| Problem to solve |
Every line below needs to be reproduced exactly.

| Dataset extract |
***

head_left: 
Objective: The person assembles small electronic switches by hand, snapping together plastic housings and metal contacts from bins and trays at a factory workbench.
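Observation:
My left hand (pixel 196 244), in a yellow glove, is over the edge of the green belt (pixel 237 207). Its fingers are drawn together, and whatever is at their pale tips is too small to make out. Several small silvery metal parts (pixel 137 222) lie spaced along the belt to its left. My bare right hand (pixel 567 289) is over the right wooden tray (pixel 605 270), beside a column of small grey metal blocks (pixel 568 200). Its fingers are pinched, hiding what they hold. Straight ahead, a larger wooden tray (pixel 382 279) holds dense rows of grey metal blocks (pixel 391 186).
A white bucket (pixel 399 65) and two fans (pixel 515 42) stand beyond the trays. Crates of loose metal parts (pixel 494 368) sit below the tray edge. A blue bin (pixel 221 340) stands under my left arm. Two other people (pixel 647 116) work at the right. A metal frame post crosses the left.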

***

| Solution to this task |
head_left: 
Objective: The person assembles small electronic switches by hand, snapping together plastic housings and metal contacts from bins and trays at a factory workbench.
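Observation:
My left hand (pixel 196 244), in a yellow glove, is over the edge of the green belt (pixel 237 207). Its fingers are drawn together, and whatever is at their pale tips is too small to make out. Several small silvery metal parts (pixel 137 222) lie spaced along the belt to its left. My bare right hand (pixel 567 289) is over the right wooden tray (pixel 605 270), beside a column of small grey metal blocks (pixel 568 200). Its fingers are pinched, hiding what they hold. Straight ahead, a larger wooden tray (pixel 382 279) holds dense rows of grey metal blocks (pixel 391 186).
A white bucket (pixel 399 65) and two fans (pixel 515 42) stand beyond the trays. Crates of loose metal parts (pixel 494 368) sit below the tray edge. A blue bin (pixel 221 340) stands under my left arm. Two other people (pixel 647 116) work at the right. A metal frame post crosses the left.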

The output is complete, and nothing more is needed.